Med J Malaysia, 2004;59 Suppl C:48.

Abstract

Background: Achalasia cardia is an uncommon disease that is often detected late and is associated with significant morbidity. It is a primary esophageal motility disorder diagnosed based on a good history, barium swallow, upper endoscopy and a standard esophageal manometry.
Materials and Methods: We reviewed complete available records of treatment naïve patients with achalasia cardia from 1st January 2000 till April 2004.

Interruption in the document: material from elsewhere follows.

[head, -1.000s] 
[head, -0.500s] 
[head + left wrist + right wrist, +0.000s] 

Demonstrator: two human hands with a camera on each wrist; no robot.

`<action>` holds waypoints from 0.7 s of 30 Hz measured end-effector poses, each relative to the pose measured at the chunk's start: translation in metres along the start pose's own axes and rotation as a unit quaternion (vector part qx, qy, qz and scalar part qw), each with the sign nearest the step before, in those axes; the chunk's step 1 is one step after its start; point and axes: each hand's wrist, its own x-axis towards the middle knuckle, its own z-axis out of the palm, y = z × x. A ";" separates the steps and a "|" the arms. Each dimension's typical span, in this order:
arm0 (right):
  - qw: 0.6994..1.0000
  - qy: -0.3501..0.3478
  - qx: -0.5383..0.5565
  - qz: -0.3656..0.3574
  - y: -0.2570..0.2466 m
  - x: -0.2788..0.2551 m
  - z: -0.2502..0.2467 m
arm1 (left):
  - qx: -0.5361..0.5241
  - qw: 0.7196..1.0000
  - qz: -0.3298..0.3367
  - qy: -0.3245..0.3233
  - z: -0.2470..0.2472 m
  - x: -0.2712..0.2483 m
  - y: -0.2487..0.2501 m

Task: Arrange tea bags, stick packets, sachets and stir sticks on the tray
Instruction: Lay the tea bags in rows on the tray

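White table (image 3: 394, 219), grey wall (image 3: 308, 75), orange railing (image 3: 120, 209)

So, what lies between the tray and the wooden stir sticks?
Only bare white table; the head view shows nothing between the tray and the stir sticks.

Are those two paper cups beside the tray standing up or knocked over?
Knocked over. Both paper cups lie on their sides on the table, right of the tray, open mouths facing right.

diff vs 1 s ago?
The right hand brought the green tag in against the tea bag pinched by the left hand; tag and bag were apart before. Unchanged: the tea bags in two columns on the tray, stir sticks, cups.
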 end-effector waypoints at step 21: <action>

Results: A total of 40 patients, with average presenting age at 44±16 (range 19-73) years with 14 males: 26 females with 20 Malays: 15 Chinese: 5 Indians, were suitable for further analysis. The classical symptom of dysphagia to liquids and solids were noted in all cases (100%). These patients learnt that water and sometimes-aerated drinks aid in flushing food down. Symptoms of regurgitation (36 patients-90%), heartburn (15 patients-37.5%), weight loss (10 patients–25%), nocturnal cough (16 patient-40%), retrosternal chest discomfort (2 patient-5%) and hemetemesis (2 patient-5%) was noted. One patient had aspiration pneumonia and another had concomitant active pulmonary tuberculosis and 8 had concomitant constipation (20%). In this series the duration of illness before diagnosis was 5±6 (range
0.3- 30) years and their presenting weight was 53±13 (range 33-82) kg. Barium swallow diagnosed achalasia in 27 patients (67.5%) and a dysmotility disorder in 7 cases (17.5%). There were 10 patients with mega-esophagus and two had epiphrenic diverticulum. There was no pseudoachalasia. Standard esophageal manometry, performed in 36 cases, demonstrated aperistalsis with one vigorous achalasia. The manometric assembly failed to pass through the sphincter in 14 cases and hence LOS assessment was not possible. Four cases demonstrated normal LOS pressure but demonstrated incomplete relaxation (normotensive achalasia). Pneumatic dilatation was performed in 38 newly cases without any complications with excellent symptomatic relief and a 3-12 month post procedural weight gain of 7±5 (range: 0-19) kg. Six patients required a second dilatation and another required two further dilatation. The durability of the total 45 pneumatic dilatations during this short study period was excellent at 24±12 (range 2-48) months.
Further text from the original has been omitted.